Ich sehe es so, daß entscheidende Veränderungen der globalen Neuordnung mit Veränderungen mit Wachstumsprozessen auf dem euro-asiatischen Kontinent zusammenhängen. Der eine Prozess ist die die Entwicklung der Europäischen Union mit der Kernmacht Deutschland und deren tendenzielle Abkoppelung von den USA, ein zweiter die Herausbildung einer asiatischen Union mit der Kernmacht China, ein dritter die Herausbildung einer russischen Union und ein vierter die einer zusammenhängenden arabischen Welt.

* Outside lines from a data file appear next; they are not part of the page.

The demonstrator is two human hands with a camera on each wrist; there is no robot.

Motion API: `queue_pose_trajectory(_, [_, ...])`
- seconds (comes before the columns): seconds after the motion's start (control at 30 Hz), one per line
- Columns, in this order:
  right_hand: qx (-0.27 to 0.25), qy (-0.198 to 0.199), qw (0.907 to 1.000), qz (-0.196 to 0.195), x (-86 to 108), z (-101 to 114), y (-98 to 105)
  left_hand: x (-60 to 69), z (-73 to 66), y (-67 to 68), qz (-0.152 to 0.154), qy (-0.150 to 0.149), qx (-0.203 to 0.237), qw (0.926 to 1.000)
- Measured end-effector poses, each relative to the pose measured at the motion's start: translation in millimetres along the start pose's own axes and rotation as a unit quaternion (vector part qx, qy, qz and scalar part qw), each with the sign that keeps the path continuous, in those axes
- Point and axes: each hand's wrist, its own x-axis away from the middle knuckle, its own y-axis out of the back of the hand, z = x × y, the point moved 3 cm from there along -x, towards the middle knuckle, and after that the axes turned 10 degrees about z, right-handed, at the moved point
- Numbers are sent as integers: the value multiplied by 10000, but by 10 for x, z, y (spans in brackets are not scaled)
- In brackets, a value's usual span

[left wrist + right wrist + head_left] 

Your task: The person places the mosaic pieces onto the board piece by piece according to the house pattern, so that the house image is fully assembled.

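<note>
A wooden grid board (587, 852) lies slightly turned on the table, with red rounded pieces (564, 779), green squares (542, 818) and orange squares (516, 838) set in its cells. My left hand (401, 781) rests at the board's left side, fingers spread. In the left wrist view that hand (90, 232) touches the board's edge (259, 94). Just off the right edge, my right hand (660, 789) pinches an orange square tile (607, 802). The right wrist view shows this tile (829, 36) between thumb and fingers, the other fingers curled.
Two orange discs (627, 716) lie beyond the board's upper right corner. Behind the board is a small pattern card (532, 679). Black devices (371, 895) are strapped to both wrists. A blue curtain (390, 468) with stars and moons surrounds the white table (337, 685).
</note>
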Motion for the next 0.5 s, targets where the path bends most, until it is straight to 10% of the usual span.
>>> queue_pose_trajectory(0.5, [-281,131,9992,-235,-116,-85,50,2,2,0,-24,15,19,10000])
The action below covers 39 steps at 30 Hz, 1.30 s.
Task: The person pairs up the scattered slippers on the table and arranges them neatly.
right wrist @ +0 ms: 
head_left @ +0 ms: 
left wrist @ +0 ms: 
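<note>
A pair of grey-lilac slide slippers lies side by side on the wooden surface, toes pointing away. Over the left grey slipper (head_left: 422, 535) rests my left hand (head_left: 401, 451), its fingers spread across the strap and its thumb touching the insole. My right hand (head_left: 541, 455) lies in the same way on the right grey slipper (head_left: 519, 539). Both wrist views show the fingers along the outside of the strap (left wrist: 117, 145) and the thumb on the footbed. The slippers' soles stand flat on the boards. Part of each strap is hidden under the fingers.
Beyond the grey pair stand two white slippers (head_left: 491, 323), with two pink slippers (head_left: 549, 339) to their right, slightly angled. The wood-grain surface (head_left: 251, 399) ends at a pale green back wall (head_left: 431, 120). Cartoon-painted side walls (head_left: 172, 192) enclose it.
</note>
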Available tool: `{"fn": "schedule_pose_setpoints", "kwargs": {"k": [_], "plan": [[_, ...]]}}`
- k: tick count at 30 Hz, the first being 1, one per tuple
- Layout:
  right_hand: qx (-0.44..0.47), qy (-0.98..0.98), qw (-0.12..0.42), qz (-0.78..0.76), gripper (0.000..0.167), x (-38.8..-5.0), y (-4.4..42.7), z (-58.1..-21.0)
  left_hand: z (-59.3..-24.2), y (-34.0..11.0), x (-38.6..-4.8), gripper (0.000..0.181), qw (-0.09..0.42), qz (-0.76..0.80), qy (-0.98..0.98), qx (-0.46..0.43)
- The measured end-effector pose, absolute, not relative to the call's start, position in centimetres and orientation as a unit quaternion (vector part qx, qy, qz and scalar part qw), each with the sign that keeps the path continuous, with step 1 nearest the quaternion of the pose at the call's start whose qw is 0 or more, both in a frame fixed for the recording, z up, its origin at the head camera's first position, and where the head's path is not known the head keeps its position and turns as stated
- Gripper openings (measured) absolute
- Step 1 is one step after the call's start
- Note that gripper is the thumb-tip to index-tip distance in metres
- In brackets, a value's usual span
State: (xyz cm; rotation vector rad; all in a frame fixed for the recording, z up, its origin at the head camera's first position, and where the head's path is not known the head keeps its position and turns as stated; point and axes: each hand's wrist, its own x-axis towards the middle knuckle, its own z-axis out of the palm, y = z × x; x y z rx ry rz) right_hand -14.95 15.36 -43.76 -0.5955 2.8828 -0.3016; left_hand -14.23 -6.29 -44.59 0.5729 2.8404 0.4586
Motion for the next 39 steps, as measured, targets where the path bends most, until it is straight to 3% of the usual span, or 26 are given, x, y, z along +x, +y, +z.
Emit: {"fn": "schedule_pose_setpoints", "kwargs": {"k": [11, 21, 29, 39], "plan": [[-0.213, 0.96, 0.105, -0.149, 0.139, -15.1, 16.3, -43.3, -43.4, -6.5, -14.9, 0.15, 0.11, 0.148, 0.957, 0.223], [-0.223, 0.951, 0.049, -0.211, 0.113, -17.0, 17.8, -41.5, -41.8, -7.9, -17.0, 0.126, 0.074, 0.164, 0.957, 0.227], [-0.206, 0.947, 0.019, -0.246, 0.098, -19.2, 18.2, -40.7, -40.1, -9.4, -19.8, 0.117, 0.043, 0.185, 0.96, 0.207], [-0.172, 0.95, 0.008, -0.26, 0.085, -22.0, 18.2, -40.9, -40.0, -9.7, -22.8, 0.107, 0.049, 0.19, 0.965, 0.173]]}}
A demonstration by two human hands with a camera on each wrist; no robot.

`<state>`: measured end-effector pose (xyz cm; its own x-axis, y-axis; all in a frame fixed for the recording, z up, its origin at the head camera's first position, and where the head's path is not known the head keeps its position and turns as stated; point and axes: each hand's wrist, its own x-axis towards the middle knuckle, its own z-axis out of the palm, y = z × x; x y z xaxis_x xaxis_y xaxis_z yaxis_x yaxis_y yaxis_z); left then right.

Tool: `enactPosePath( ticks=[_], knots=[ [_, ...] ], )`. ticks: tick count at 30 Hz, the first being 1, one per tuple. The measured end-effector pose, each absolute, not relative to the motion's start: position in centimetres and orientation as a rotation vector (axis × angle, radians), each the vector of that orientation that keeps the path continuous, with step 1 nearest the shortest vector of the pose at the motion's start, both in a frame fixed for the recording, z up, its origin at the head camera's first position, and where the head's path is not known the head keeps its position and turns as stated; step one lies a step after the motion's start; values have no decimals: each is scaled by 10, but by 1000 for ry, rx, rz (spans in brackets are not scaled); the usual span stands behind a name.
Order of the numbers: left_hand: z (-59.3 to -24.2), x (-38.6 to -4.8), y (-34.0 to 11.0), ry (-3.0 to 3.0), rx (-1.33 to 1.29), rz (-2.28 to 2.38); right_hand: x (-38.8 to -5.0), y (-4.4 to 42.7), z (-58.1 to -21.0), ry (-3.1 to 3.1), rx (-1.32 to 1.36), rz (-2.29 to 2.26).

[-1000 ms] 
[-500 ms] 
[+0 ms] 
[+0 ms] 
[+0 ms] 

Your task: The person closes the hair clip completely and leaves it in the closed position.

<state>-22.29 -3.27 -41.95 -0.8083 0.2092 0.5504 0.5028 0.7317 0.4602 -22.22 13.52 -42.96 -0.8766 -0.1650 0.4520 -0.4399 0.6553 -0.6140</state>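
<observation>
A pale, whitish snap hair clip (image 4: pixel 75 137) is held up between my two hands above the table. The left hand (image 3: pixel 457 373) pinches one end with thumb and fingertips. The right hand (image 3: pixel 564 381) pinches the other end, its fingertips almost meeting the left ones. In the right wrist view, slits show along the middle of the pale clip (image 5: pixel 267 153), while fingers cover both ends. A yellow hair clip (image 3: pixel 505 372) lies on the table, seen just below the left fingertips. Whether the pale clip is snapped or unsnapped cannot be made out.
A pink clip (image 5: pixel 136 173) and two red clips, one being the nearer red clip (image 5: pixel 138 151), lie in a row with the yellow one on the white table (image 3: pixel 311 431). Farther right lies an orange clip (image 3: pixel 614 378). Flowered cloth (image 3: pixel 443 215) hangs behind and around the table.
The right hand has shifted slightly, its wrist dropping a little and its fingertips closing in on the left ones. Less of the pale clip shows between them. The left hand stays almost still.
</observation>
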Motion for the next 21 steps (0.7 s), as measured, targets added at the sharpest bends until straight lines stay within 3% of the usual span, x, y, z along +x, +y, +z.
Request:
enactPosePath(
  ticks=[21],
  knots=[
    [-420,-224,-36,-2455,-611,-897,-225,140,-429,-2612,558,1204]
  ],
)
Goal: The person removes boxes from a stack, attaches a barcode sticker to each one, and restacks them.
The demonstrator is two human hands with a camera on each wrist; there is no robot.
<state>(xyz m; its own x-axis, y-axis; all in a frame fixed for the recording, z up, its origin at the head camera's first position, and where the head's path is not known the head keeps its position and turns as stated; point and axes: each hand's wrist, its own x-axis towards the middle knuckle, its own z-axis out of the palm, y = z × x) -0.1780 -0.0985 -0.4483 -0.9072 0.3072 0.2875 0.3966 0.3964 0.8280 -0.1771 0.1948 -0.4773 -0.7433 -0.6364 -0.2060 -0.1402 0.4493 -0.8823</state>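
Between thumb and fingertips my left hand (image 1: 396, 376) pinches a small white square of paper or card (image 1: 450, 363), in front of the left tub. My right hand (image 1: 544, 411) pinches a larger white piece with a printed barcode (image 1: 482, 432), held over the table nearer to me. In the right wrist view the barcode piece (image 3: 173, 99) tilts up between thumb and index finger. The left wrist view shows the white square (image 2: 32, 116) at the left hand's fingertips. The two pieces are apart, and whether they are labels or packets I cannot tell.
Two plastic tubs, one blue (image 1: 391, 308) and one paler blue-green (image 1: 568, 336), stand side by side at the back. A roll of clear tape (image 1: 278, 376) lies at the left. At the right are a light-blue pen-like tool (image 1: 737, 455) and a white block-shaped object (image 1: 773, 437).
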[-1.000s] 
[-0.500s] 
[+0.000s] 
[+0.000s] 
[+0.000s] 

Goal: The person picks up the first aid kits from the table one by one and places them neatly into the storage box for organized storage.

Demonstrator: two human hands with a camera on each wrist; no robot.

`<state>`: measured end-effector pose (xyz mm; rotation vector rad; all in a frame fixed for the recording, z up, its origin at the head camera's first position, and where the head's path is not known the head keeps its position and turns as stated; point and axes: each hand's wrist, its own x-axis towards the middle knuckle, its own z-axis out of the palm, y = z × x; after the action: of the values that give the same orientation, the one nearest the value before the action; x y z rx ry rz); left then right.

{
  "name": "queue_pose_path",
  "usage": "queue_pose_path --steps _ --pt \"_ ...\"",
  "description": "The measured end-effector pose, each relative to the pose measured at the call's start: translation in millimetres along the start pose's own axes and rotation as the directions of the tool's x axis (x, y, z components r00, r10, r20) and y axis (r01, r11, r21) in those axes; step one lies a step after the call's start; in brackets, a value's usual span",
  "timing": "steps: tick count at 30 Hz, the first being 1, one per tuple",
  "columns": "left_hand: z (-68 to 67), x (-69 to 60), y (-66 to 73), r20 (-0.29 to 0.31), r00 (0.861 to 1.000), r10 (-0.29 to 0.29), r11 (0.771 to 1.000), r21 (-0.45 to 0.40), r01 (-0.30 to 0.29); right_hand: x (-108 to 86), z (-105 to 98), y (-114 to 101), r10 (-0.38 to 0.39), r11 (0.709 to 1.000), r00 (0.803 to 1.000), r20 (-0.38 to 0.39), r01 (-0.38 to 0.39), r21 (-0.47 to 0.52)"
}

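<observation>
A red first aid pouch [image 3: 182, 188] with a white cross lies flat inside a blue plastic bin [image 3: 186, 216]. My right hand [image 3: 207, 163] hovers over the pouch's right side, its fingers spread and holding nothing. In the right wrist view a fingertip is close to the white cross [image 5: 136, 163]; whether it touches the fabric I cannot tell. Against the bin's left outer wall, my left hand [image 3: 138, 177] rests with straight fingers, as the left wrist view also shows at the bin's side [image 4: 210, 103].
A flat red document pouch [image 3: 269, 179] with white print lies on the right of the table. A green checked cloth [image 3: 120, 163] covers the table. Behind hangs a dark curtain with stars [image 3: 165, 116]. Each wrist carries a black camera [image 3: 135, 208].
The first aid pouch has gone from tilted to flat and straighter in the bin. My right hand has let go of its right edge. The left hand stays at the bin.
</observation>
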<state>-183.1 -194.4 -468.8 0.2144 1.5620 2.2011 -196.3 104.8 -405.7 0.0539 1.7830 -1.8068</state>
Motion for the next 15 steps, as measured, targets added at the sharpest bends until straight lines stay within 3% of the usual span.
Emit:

Alle diese Prozesse finden bereits statt, wenn auch in unterschiedlichen Stadien ihrer Herausbildung, und die darin in Keimen angelegten plurale Kräfteverhältnisse stehen in Konkurrenz zu jeglicher Form einer unilateralen Weltordnung – sei sie von den USA oder sonst jemanden beansprucht. Dazu kommen regionale Integrationsprozesse in Südamerika und Afrika, die noch sehr in den Anfügen stecken, aber als weitere Elemente der Pluralisierung mit in diesen Zusammenhang hineinwirken. Aus dieser Konstellation heraus erhellt sich die gegenwärtig zu beobachtende Politik der USA (Afghanistan, Irak, atomare Bedrohung der „Schurkenstaaten“ Iran, Nordkorea, Syrien, Libyen), die praktisch darauf zielt, einen solchen weltweiten pluralen Prozess gleichberechtigter Partner – in den sie sich einordnen müssten – unter dem Anspruch der „einzig verbliebenen Weltmacht“ zu verhindern. Im Klartext bedeutet das Krieg – nicht nur gegen den Irak, sondern es bedeutet einen langandauernden, möglicherweise vernichtenden Krieg gegen die potentiellen Herausforderer, bzw. deren Parteigänger, wenn es der „internationalen Gemeinschaft“, das heißt, der Allianz, bzw. verschiedenen Allianzen der neuen Mächte nicht gelingt, die vernünftigen Teile der amerikanischen Gesellschaft zu einer Einsicht in die neu herangewachsenen Kräfteverhältnisse auf unseren Globus zu bewegen, vielleicht auch zu zwingen, indem sie der Globalisierung imperialistischer Ansprüche durch die USA die Gefolgschaft verweigern. Eine solche Verweigerung beginnt mit dem NEIN zum Krieg gegen den Irak und zu militärischen Lösungen des Terrorismusproblems und setzt sich fort in der gezielten Integration und Stärkung von global agierenden Regionalmächten und deren kooperativer Beziehung zueinander.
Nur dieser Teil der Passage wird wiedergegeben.